Lastly, I decided to go to a sex shop. Not something I am particularly proud of, but it was day 3 and I was getting a bit restless. A man needs his action, and this was the best way I could fulfill my simplistic desires.
Day 5
I slept all day yesterday. I think I’m going through the depression stage now. I can’t be bothered anymore. The only reason I haven’t ended it all is because of the small, futile chance that my family and friends would be back. Hell, I would be happy if Steve, my boss, would be back, even though I absolutely despise that man. Anyways, I’m going to browse the rest of the city and see what I can do. Maybe I’ll break into someone’s house and see what exciting trinkets I can find in there.
Day 8
Same old, same old. I found Steve’s house this morning. I also found his wife’s phone. Apparently there’s some dirty texts on there from another man. Ha. I wonder if he knew. I really wish he would come back so I could rub it in. Unfortunately, I don’t know if that’s happening.
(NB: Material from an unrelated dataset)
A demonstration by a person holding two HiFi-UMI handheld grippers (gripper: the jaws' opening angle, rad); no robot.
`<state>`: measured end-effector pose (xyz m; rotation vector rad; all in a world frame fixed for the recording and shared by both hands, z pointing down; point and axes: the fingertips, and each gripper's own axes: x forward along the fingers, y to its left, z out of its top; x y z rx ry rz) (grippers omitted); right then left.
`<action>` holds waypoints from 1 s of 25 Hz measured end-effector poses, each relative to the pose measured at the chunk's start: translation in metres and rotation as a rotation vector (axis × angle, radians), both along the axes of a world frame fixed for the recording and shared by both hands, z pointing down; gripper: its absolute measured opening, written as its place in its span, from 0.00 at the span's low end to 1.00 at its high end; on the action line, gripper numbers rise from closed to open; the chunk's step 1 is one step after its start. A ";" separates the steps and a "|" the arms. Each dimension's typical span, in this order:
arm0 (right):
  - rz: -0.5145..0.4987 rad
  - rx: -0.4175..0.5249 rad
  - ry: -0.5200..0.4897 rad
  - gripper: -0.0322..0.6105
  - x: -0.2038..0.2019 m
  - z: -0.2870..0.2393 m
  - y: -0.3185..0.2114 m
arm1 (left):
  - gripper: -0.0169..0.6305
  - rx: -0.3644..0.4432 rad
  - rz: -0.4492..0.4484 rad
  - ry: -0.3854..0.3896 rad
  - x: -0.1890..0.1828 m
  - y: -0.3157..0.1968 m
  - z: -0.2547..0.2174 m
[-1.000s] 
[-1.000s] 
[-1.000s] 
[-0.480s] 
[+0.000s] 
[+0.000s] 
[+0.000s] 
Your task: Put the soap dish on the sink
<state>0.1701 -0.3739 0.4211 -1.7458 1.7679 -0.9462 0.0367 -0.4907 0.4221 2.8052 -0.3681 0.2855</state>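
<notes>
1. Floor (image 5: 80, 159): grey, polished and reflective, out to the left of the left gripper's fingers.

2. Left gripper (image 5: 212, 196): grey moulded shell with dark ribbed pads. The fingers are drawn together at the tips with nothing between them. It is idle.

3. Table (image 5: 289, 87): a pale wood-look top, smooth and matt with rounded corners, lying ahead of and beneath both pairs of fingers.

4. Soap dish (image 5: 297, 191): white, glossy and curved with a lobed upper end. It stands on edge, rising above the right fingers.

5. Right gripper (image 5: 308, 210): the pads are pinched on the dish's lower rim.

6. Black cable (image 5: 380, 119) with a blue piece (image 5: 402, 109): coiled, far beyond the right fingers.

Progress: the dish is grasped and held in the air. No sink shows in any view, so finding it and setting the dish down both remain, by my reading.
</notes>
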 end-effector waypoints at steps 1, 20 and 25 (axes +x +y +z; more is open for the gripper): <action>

Day 14? 15? 17? No idea anymore
I’ve lost count of the days. My life is fading away. I’m forgetting basic things about myself. I’m losing track of my schedule. I forgot to brush my teeth yesterday. That is incredible for a guy like me, someone who is incredibly organized and neat most of the time (if I may say so myself.) I am probably going to end myself later. I have no idea anymore.
Day ???
I woke up today in a completely barren room. All there was was a small bed in the corner. I could vaguely see something behind some metal bars. They seemed to be… other people???
No.
It couldn’t be.
I must be dreaming.
I was so happy. It was like my marriage day all over again.
Before I could get back to my senses enough to talk to the people, a woman in a white suit opened a door using a key. I tried to get out, but she forced me back in. She called someone on a phone- “Patient 78 is awake. I will feed him now.” An incredibly succinct but confusing message. What was this patient she spoke of? Was it… Me? Couldn’t be. I was perfectly healthy! Sure, I was a bit crazy, but not enough to be institutionalized? Before I could ask a question, she handed me some food- bread and some pea soup. It was not particularly tasty food, but solid nonetheless. I was hungry, and I needed something to eat.
After a while, I wondered what had happened. Where was the massive city I lived in? Where were the sprawling buildings and gargantuan towers everywhere? What about the endless litter, and pidgeons and sparrows and everything that gave it its identity? I was bamboozled. I was able to catch a glimpse of one of the people in the white suit, and it read, “State Psychiatric Hospital.”